As for Nello, he took leave very cavalierly of Lilias, who cried, yet would not cry, angry at his desertion and deeply wounded by his indifference, at the door. Poor little Lilias, it was her first disappointment in life. He was not thinking of her, but a great deal of his new portmanteau and the sandwiches put up for him, and the important position as a traveller in which he stood—but neither was Nello unkind. He took pains to console his sister.

“Don’t cry,” he said, “Lily I shall come back in the holidays, and sometimes I will write you letters; and there is always the white rabbit I gave you, and little Mary Pen for you to play with.”

“I don’t want to play,” said Lilias, with a burst of tears; “is play everything? I am too old for that. But oh, Nello, you are going to leave me, and you don’t care. You do not care for Mary, or Martuccia, or any one. Me, I should not mind—but you do not love any one. You care for nobody but yourself.”

“Oh yes I do,” said Nello, “everybody,” and he cracked the coachman’s whip which was placed in readiness; “but boys have to go out and see the world; Eastwood says so. If I don’t like being at school I shall come back and stay at home, and then you will have me again; but I hope not, and I don’t think so, for school is jolly, very jolly, so Uncle Randolph says.

“You can go with Uncle Randolph,” cried Lilias, in a blaze of sharp anger, “and I hope you will not come back. I hope you will always stay away, you cruel, cruel boy!”

This bewildered Nello for a moment, as did the hurried wiping of Lilias’ eyes and the tremulous quiver of her lip with which it was accompanied; but there was no time for more. He laughed and waved his hand to her as he was hurried into the carriage. He had scarcely ever looked so gay before. He took off his hat and waved it as he went out of sight. Hurrah! they heard his shrill little voice shouting. Lilias sat down on the ground and cried her heart out. It was not only that he was unkind—but Nello thus showed himself wanting to all the needs of the situation. No little hero of a story had ever gone away without a tribute to the misery of parting. This thought contracted her heart with a visionary pang more exquisite than the real. Nello was no hero, nothing but a little cruel, common, vulgar boy, not fit to put into any story, to go away so.

CHAPTER XXVIII.
THE LOVES OF THE ANGELS.

While these events were going on at the Castle, Lord Stanton, for his part, had come to a standstill in the matter which he had been drawn into so inadvertently, and which had become so very serious an occupation in his life. He was young, and unacquainted with the ways of the world, and he did not know what step to take next. And he too was paralyzed by the sudden catastrophe which had happened to the Squire. Was it his fault? He could scarcely help an uneasy sense that by agitating him unduly he had helped to bring on the sudden attack, and thus he had left the Castle that evening with a heavy burden on his mind. And Geoff, with entire unconsciousness of the lingering pangs of life and the tenacity of the human frame, believed, without any doubt, that Mr. Musgrave would die, and did not know what was to be done about the exile, whose condition would thus be completely changed.

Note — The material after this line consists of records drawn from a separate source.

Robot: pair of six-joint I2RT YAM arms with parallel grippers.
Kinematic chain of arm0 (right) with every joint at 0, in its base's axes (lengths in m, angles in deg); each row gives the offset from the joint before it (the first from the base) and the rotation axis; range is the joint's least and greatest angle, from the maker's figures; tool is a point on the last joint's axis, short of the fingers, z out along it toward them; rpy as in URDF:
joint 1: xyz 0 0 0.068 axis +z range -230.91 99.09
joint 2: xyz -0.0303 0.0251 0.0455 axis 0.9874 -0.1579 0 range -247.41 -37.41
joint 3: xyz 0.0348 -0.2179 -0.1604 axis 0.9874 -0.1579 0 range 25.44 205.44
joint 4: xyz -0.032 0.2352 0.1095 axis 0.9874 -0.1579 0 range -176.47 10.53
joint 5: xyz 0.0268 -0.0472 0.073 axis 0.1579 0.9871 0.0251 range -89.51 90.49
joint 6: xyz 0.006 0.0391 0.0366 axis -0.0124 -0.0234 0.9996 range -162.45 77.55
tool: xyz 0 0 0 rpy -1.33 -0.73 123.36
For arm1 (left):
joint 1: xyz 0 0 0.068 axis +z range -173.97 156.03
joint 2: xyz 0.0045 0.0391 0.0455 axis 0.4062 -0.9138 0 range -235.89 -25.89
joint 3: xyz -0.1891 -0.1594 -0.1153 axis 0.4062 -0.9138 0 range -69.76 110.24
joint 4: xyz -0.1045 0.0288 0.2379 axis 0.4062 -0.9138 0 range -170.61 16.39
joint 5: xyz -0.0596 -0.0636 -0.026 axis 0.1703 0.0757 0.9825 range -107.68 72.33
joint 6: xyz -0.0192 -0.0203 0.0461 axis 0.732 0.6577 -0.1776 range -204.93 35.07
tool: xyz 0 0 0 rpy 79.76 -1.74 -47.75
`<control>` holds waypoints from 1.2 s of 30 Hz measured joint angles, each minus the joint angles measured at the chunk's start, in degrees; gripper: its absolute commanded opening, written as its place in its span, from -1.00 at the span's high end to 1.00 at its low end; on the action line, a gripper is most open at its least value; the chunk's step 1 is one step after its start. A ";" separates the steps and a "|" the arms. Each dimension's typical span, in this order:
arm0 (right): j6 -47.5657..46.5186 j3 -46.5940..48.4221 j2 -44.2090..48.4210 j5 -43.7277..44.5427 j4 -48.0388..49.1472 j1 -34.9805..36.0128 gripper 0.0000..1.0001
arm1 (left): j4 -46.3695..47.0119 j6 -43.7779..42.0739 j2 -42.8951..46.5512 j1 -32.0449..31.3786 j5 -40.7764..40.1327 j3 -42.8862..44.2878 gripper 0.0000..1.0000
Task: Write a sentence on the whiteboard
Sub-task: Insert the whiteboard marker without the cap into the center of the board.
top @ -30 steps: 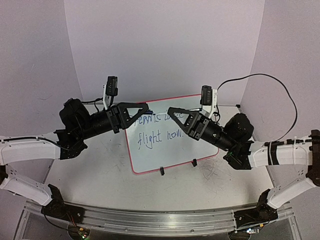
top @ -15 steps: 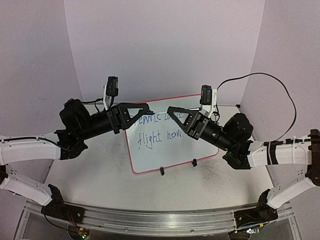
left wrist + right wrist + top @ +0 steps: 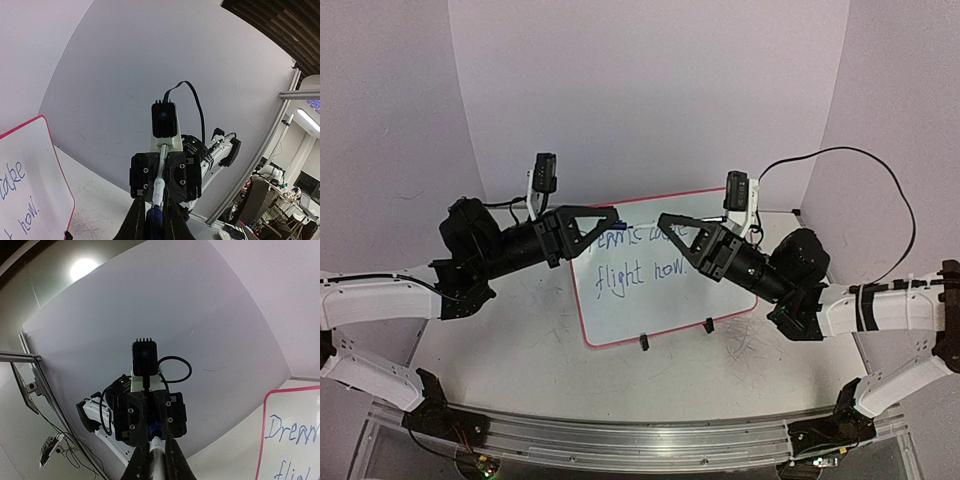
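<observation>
Evidently two-arm cap job: left fingers (image 3: 134, 226) clamped blue cap (image 3: 154, 220), right fingers (image 3: 138, 466) clamped white marker barrel (image 3: 156, 447), tips facing, axis shared so cap could slide straight. Whiteboard (image 3: 650, 305) sat on bench (image 3: 520, 350) below tips, btwn arms; blue sentence prob. done.

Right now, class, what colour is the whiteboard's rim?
Pink-red on the whiteboard, clearest in the left wrist view.

Whiteboard (image 3: 650, 300) on table (image 3: 520, 350); marker (image 3: 159, 190) between left tool (image 3: 616, 213) and right tool (image 3: 661, 220) above it
</observation>
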 measured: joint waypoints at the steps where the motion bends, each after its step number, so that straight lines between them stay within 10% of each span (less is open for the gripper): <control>1: 0.01 0.00 0.00 -0.08 0.01 0.00 1.00 | 0.00 0.01 -0.04 -0.03 0.01 0.00 1.00; 21: 3.60 2.83 -5.78 -0.78 3.35 0.95 1.00 | 0.25 -0.96 -1.20 -1.01 -1.05 0.02 1.00; 36: 18.64 9.89 -12.56 2.93 10.77 0.77 1.00 | 9.25 -18.57 -6.25 -4.36 -13.37 4.04 1.00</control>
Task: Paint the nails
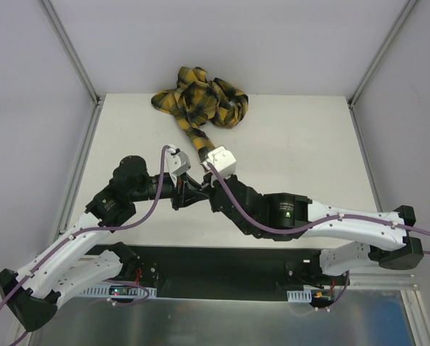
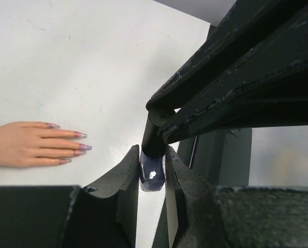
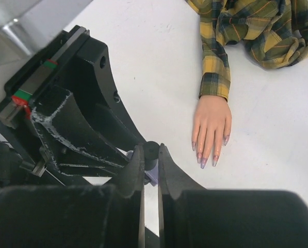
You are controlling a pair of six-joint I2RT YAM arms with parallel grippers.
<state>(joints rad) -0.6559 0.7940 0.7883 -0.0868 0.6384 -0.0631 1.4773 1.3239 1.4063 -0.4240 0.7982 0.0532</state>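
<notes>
The left tool [image 2: 152,164] is clamped on the small dark purple bottle [image 2: 152,176], its two fingers pressed against the glass on either side. The right tool [image 3: 150,153] has its fingers together on the black cap [image 3: 151,148] above it. The step in hand looks like freeing the cap and its brush from the bottle. To do that well, the left tool should only hold: keep the bottle upright and fixed, and let the right wrist do the turning about the cap's own axis. Any sideways pull would likely twist the glass in the left grip or tip polish out. Once the thread lets go, lift straight up along the neck until the brush is out, so the bristles do not scrape the rim or drip. The nails [image 3: 208,157] are pinkish-purple and tip the fingers of the mannequin hand [image 3: 211,120]. It lies palm down on the white tabletop [image 3: 143,46] near the middle, fingers pointing toward the near edge, with the plaid sleeve [image 3: 215,77] trailing off to the far side. The nails sit near the bottle but clear of it, so the loaded brush has only a short way to go; carry it low and level.
</notes>
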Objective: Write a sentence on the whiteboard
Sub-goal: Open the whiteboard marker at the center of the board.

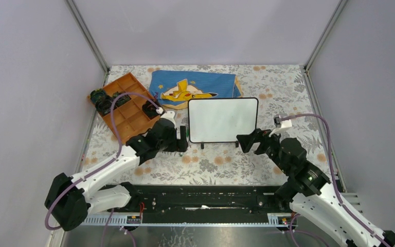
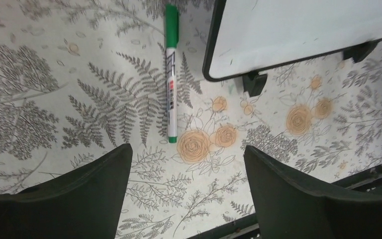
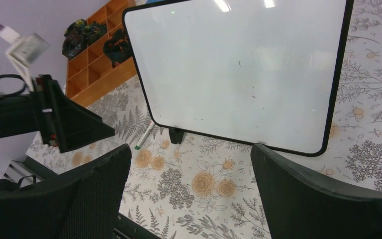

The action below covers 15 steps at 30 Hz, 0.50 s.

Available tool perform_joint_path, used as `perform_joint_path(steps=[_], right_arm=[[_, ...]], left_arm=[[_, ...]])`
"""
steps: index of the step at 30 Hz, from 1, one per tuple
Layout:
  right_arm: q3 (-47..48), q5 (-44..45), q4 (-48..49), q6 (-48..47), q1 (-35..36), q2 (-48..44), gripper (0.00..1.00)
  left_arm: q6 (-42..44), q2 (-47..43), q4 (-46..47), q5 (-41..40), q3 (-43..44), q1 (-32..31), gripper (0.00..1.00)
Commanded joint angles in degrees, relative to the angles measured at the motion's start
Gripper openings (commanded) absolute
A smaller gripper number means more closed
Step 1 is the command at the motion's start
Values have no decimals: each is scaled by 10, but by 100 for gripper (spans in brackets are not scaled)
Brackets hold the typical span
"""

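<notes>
Zero words on the whiteboard [image 1: 222,120] yet. We have left pincer [image 2: 186,149] and right pincer [image 3: 190,148] released, empty; green marker [image 2: 171,74] lies untouched on the surface [image 2: 54,124], left of the board.

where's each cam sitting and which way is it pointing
Top external: above and behind the robot, looking down at the table; shows left gripper and right gripper flanking the whiteboard.
Left wrist: looks down at a green marker; own open fingers below.
Right wrist: faces the blank whiteboard; own open fingers below.
Shared: both wrist views catch the marker and whiteboard's corner.
</notes>
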Motion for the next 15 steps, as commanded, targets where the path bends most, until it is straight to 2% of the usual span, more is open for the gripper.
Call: perform_joint_path(steps=[1, 9, 15], right_arm=[[-4, -5, -2, -14, 3, -36, 96], [-7, 18, -22, -15, 3, -74, 96], [-8, 22, -26, -16, 3, -78, 96]], left_arm=[[2, 49, -3, 25, 9, -1, 87], [-11, 149, 17, 0, 23, -1, 66], [-6, 201, 43, -37, 39, 2, 63]])
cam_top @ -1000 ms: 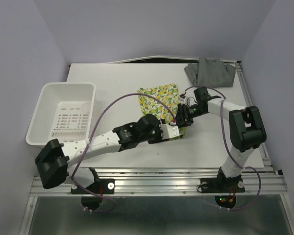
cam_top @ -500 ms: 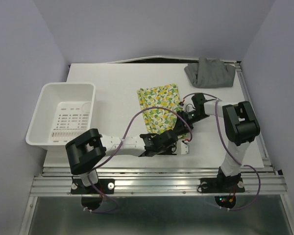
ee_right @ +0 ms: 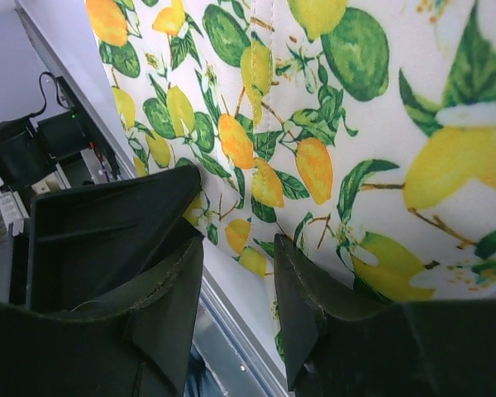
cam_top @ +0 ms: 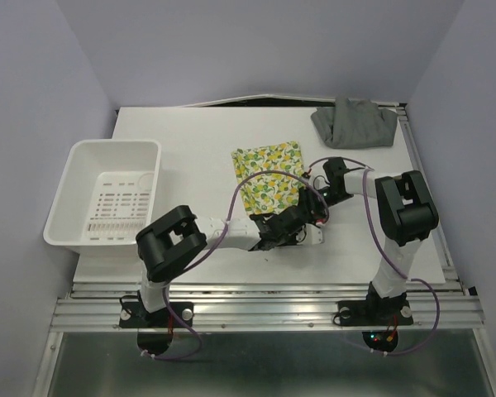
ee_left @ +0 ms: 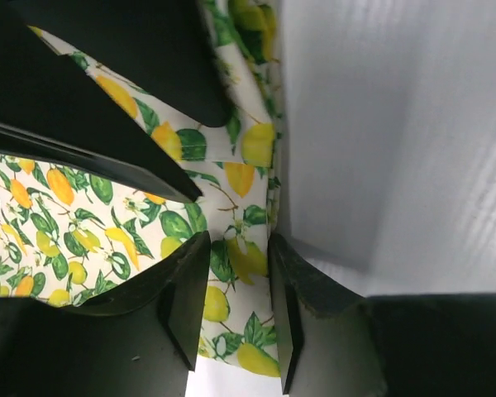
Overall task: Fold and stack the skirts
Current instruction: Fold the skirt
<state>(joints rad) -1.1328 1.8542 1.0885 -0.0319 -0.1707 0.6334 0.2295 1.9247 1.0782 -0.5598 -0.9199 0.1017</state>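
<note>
The lemon-print skirt (cam_top: pixel 267 174) is lying spread at the table's (cam_top: pixel 190 141) centre. At its 5 o'clock corner my left hand (ee_left: pixel 238 318) and right hand (ee_right: pixel 238 306) are each standing half-parted astride the hem, not yet clamping, I judge. The first fold is beginning, and next I am needing a firm pinch. The grey skirt (cam_top: pixel 354 121) is lying at 1 o'clock and the basket (cam_top: pixel 74 178) at 9, neither obstructing.

**Enclosure and bench**

White matte table (cam_top: pixel 190 141), boxed on three sides by pale lavender walls (cam_top: pixel 256 50). Aluminium rail frame (cam_top: pixel 264 313) along near edge, side rail (cam_top: pixel 414 153) down the right. Dark gap behind far edge. Soft, even light.
</note>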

In the mean time it seemed to him necessary to wait until the issue of this illness should be known. Thus his doubtfulness was supplanted by an apparent necessity, and the time went on with nothing done.

He went at first daily to inquire for the old man, and never failed to see Lilias somewhere waiting for him with serious, intent face, and eyes which questioned even when the lips did not speak. Lilias did not say much at any time. She examined his face with her eyes and said “Papa?” with a voice which trembled; but it became by degrees less easy to satisfy Lilias by telling her, as he did so often, that he had not forgotten, that he was doing everything that could be done, smoothing the way for her father’s return, or waiting till he could more successfully smooth the way. “You do not believe me, Lily,” Geoff said, with a sense of being doubted, which hurt him sadly. “Yes; but he is not your papa, Mr. Geoff, and you are grown up and don’t want any one,” Lilias said, with her lip quivering. The visionary child was deeply cast down by the condition of the house and the recollection of the melancholy rigid figure which she had seen carried past, with a pang of indescribable pain and terror. Lilias seemed to see him lying in his room, where Mary now spent almost all her time, pale with that deadly ashen paleness, his faded eyes half open, his helpless hands lying like bits of rag, all the grey fingers huddled together. Fright and sorrow together brought a sob out of her heart whenever she thought of this; not moving, not able to speak, or turn round, or look up at those who watched him; and still not dead! Lilias felt her heart stand still as she thought of her grandfather. And she had no one to take refuge with. Martuccia was frightened too, and would not go up or down stairs alone. Lilias, for her part, did all she could, out of pride, and shame of her own weakness, to conceal her terror; but oh, to have papa nigh to creep close to, to feel safe because he was there! A few tears dropped from her eyes. “You are grown up and you don’t want any one.” This went to Geoff’s heart.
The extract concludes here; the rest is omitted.